Upon returning to Britain, Bull gradually recovered from his ordeal and told his story in a best-selling book, When Iron Gates Yield. He married in 1955, and subsequently served as a missionary in Borneo (now part of Malaysia). Geoffrey Bull continued to be a leading Brethren teacher for decades until his death in 1999, at the age of 78.


Kham   ཁམས་

The 1950s saw Khampa society decimated by Mao's forces as they invaded the region, leaving a trail of destruction in their path. Life in Kham was never to be the same again.


In 1950 the Chinese captured the town of Qamdo without firing a shot. The Khampa fled in terror when the People's Liberation Army set off a huge fireworks display on the outskirts of the town. The Tibetans had never seen fireworks before and presumed they were being bombarded with a new weapon.


In late 1955 the Communist authorities ordered the lamas of the large Litang Monastery to make an inventory of the monastery's possessions for tax assessment.
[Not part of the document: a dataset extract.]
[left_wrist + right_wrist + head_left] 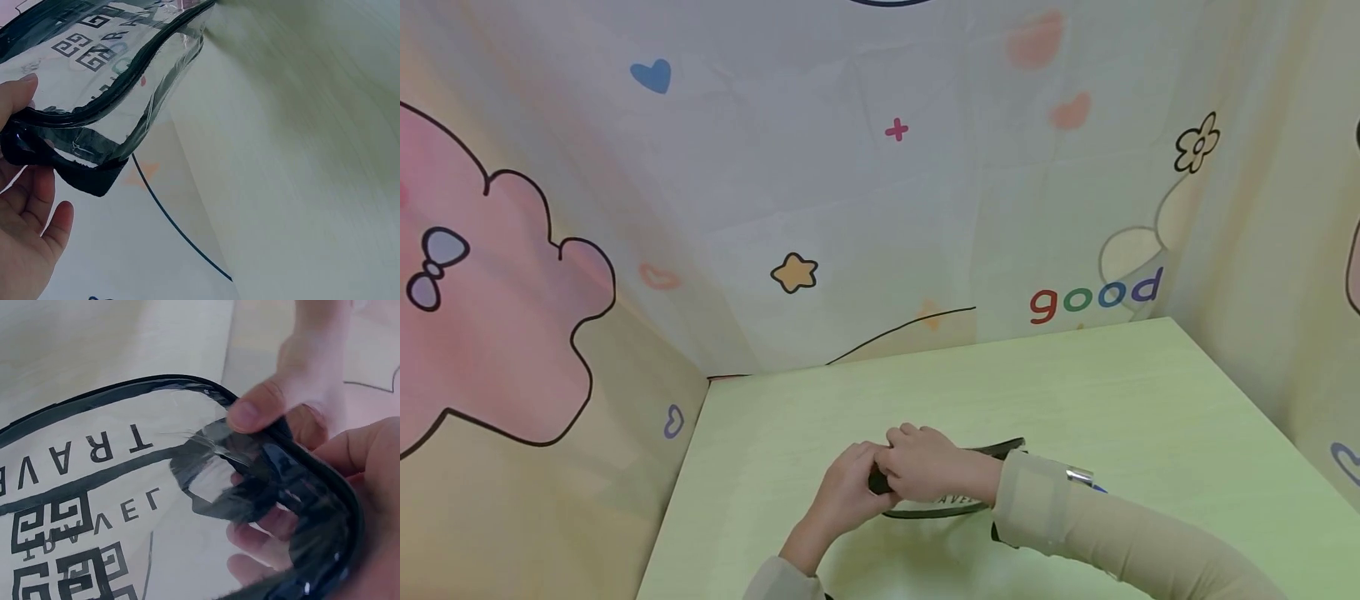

When the lamas refused to oblige, soldiers laid siege to the monastery, which was defended by several thousand monks and farmers, many of whom were armed with farm implements. 


Chinese aircraft were called in to bomb Litang, destroying the monastery and killing hundreds of people. The Tibetans, outraged by the attack, spread the conflict to the surrounding towns of Dege, Batang, and Qamdo. They fought for their very existence, not caring whether they lived or died, but their efforts were no match for the Chinese tanks and well-drilled army.

Rocked by the savagery of the attacks on his people, the Dalai Lama set up a Commission, which documented some of the atrocities that had been committed by the Chinese against the Tibetan people:


"Tens of thousands of our people have been killed, not only in military actions, but individually and deliberately. They have been killed, without trial, on suspicion of opposing Communism, or of hoarding money, or simply because of their position, or for no reason at all. But mainly and fundamentally they have been killed because they would not renounce their religion. 

They have not only been shot, but beaten to death, crucified, burned alive, drowned, vivisected, starved, strangled, hanged, scalded, buried alive, disemboweled, and beheaded. These killings have been done in public. The victims' fellow villagers and friends and neighbors have been made to watch them, and eyewitnesses described them to the Commission.


Men and women have been slowly killed while their own families were forced to watch, and small children have even been forced to shoot their parents.


Lamas have been specially persecuted. The Chinese said they were unproductive and lived on the money of the people. The Chinese tried to humiliate them, especially the elderly and most respected, before they tortured them, by harnessing them to plows, riding them like horses, whipping and beating them, and other methods too evil to mention. And while they were slowly putting them to death, they taunted them with their religion, calling on them to perform miracles to save themselves from pain and death."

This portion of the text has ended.